22nd Ave. N gets another retail boost
One strip mall will open soon, and a toxic site will be cleaned up for a project not yet approved.
By PAUL SWIDER
Published September 27, 2006
ST. PETERSBURG - A long-vacant property is the latest of two upgrades in the home-improvement district along 22nd Avenue N.
Norris and Samon, a gas-station remediation and construction firm, is planning a retail development called 22nd Avenue Commons on a triangular parcel between 29th and 31st streets, a site last occupied in 1987 by Jones Chemical Co.
Vice president Jared Samon said the Jones site was contaminated in a 1970s chemical spill, but until now no one wanted to do the cleanup to make the property usable.
"We're going to dig down and remove the hazardous soil and haul it off to Alabama," said Samon of the $500,000 process to remove about 300 tons of dirt contaminated with trichloroethane.

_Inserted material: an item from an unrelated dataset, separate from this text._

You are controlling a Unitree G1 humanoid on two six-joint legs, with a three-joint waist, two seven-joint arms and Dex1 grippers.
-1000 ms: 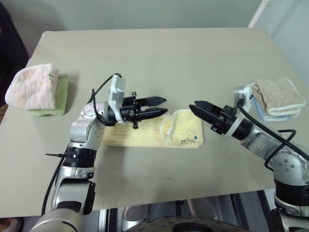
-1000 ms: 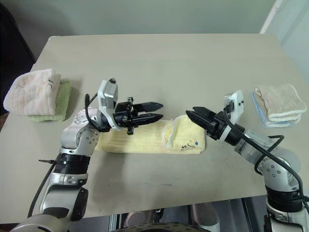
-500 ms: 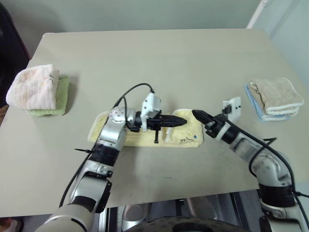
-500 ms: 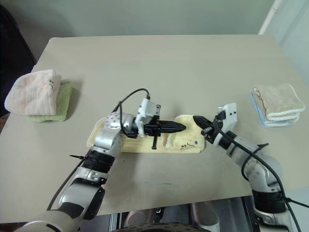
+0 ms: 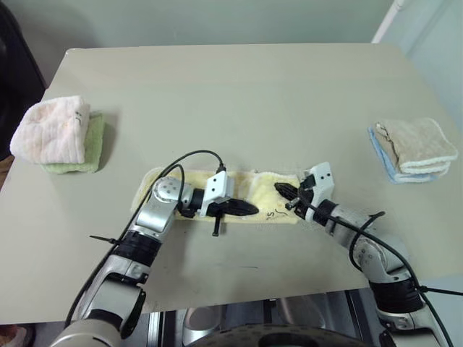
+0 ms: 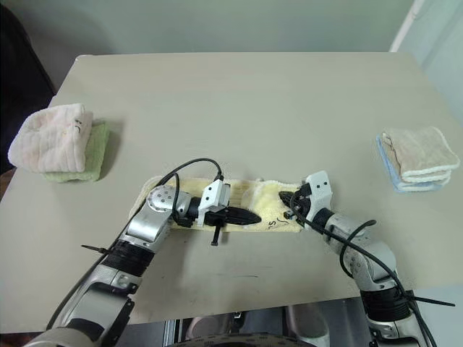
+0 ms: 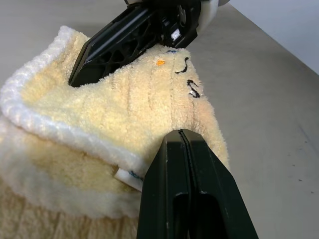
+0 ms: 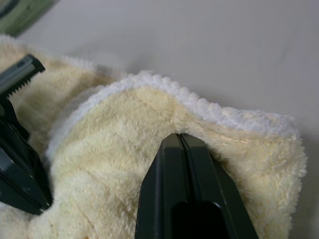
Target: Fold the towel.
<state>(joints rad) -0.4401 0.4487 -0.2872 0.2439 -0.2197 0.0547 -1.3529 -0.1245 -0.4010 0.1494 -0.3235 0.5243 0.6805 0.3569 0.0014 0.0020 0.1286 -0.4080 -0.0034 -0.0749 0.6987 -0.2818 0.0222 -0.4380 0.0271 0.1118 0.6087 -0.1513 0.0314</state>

If the process goes smoothly, by the start of the new year Samon's company will begin constructing a gas station, car wash and two retail buildings to serve customers who frequent the area for tile, lumber and home services. He said the strip between 34th Street and Fourth Street has been almost devoid of other shopping, forcing people to travel far for complementary services.
The shift to accommodate home-improvement shoppers began two years ago when Mazzaro's Coffee and Italian Market expanded its 22nd Avenue location and created a covered outdoor dining area.
"My office is right here and there's no food, no retail, but a lot of rooftops," Samon said. "Before Mainstream, there was nothing."
Mainstream Plaza is the other new retail development along 22nd Avenue, with a 22,000-square-foot strip mall ready to open next month between 25th and 28th streets.
"This is a pioneering project for this market," said Scott Dobbins of Gulfcoast Commercial, the leasing agent for developer Mainstream America.
The Mainstream project has the same light commercial aim as Samon's. It's first tenant to open will be Panchero's Mexican Grill, a Midwest chain new to the area, said Dobbins. Soon to follow will be a Quiznos Subs, Wireless Gadgets store, Doma, a high-end home furnishings store, and Beyond, an Aveda salon.
Dobbins said space remains in the two Mainstream buildings but he is in talks with a bank, a fitness center and others. He is marketing the development for traffic from nearby big-box stores Home Depot and Lowe's and the demand for alternative shopping.
"This will set the pace for changes along 22nd Avenue," said Tony Fernandez, the Mainstream developer who broke new commercial ground last year with two new strips on opposite sides of Fourth Street between Seventh and Eight avenues N.
Samon's project is somewhat more complicated than Mainstream.
He said he has been working with state environmental officials for 18 months to work out cleanup details before finalizing plans with the city, which has yet to approve the project.
Samon's experience with environmental remediation allowed him to purchase the 6.5-acre parcel a year ago for $1.5-million, he said.
He later sold 4 acres south of the bisecting CSX railroad tracks for $2-million, most of which will go toward cleaning the 2.5 acres on which he'll build the retail center.